## TASK ITEM
The expected output is the first line of the data below and every line after it, up to and including the line containing "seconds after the", each reproduced exactly.
GIVEN INFORMATION Block Start
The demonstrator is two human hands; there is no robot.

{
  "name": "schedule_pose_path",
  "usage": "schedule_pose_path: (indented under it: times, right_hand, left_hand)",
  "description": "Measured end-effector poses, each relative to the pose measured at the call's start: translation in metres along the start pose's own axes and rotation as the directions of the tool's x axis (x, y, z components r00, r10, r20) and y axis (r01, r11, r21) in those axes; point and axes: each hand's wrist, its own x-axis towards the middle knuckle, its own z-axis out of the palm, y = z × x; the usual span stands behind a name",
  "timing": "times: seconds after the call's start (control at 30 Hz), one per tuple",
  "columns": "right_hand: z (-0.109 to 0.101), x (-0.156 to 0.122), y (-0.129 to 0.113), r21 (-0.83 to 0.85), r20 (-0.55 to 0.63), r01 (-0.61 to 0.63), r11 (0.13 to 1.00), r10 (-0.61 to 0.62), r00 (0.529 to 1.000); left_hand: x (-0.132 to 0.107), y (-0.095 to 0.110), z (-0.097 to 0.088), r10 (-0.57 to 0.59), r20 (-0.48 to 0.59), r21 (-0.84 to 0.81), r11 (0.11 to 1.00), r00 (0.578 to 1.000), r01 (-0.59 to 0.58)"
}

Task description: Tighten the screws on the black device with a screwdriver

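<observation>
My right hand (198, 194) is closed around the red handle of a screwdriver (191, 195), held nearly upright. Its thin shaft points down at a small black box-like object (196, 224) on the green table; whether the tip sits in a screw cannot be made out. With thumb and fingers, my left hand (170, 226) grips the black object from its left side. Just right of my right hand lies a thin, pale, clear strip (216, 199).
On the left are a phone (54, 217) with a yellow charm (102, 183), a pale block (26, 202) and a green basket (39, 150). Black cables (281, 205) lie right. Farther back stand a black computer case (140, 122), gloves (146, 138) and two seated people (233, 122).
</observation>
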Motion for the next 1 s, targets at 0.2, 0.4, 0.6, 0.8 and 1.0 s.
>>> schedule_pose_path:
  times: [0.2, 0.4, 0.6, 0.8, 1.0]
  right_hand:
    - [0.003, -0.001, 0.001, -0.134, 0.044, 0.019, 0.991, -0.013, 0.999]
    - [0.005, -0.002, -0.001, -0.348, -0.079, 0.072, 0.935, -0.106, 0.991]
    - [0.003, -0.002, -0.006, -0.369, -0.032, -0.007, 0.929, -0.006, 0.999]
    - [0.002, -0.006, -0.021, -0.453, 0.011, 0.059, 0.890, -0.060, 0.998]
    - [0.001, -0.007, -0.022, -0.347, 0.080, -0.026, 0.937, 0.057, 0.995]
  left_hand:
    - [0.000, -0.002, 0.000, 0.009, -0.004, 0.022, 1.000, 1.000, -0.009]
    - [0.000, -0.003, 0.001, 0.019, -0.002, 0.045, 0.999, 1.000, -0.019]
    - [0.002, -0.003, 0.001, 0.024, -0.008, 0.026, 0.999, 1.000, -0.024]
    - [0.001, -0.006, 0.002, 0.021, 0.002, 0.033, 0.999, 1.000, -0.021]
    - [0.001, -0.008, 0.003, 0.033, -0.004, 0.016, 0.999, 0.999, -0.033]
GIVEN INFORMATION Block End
## YOUR SOLUTION
The demonstrator is two human hands; there is no robot.

{
  "name": "schedule_pose_path",
  "usage": "schedule_pose_path: (indented under it: times, right_hand, left_hand)",
  "description": "Measured end-effector poses, each relative to the pose measured at the call's start: translation in metres along the start pose's own axes and rotation as the directions of the tool's x axis (x, y, z components r00, r10, r20) and y axis (r01, r11, r21) in those axes; point and axes: each hand's wrist, its own x-axis towards the middle knuckle, its own z-axis out of the palm, y = z × x; the usual span stands behind a name",
  "timing": "times: seconds after the call's start (control at 30 Hz), one per tuple",

The answer to this exercise has been fully stated.